From the data below, copy each line that includes the word "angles".

- Stored data -

==*==

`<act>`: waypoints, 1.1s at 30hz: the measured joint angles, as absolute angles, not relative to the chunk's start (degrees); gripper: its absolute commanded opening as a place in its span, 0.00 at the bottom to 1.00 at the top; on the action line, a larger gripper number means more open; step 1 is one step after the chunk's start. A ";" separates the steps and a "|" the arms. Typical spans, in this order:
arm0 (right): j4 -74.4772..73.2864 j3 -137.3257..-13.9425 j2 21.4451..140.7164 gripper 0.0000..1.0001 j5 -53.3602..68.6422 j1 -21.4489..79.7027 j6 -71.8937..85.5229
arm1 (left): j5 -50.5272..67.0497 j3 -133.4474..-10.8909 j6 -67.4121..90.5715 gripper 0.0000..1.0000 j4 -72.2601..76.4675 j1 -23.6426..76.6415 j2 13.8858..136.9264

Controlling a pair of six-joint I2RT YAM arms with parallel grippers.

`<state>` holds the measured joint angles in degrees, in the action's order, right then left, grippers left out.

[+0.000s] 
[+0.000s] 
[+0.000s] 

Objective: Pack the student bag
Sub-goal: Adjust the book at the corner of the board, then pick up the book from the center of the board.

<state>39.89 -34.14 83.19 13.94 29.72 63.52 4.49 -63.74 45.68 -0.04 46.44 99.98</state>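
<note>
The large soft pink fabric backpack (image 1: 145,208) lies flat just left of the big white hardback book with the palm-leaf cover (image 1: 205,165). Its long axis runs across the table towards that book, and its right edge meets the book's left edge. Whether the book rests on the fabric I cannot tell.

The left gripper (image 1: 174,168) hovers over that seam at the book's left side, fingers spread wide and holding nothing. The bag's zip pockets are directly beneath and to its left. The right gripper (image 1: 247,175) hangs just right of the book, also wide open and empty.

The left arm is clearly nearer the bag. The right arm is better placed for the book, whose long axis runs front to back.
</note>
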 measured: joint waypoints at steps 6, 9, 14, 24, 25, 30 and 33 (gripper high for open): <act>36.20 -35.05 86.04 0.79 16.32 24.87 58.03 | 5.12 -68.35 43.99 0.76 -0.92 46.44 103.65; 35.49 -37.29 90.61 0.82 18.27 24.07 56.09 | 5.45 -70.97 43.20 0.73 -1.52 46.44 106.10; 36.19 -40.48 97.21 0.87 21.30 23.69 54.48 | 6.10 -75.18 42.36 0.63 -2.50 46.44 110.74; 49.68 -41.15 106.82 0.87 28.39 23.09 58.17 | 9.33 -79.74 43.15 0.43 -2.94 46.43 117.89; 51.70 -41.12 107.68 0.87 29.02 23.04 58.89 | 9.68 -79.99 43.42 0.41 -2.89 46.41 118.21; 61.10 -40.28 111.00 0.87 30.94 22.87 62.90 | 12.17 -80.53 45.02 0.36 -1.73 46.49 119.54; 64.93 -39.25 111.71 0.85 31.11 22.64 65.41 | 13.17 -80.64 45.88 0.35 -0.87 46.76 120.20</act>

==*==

- Response to this exercise -
`<act>`: waypoints, 1.1s at 30hz: the measured joint angles, as absolute angles, not relative to the chunk's start (degrees); gripper: its absolute commanded opening as a place in its span, 0.00 at the bottom to 1.00 at the top; on the action line, a larger gripper number means more open; step 1 is one step after the chunk's start. A ";" separates the steps and a "|" the arms. Typical spans, in this order:
`<state>` holds the measured joint angles in degrees, in the action's order, right then left, grippers left out.

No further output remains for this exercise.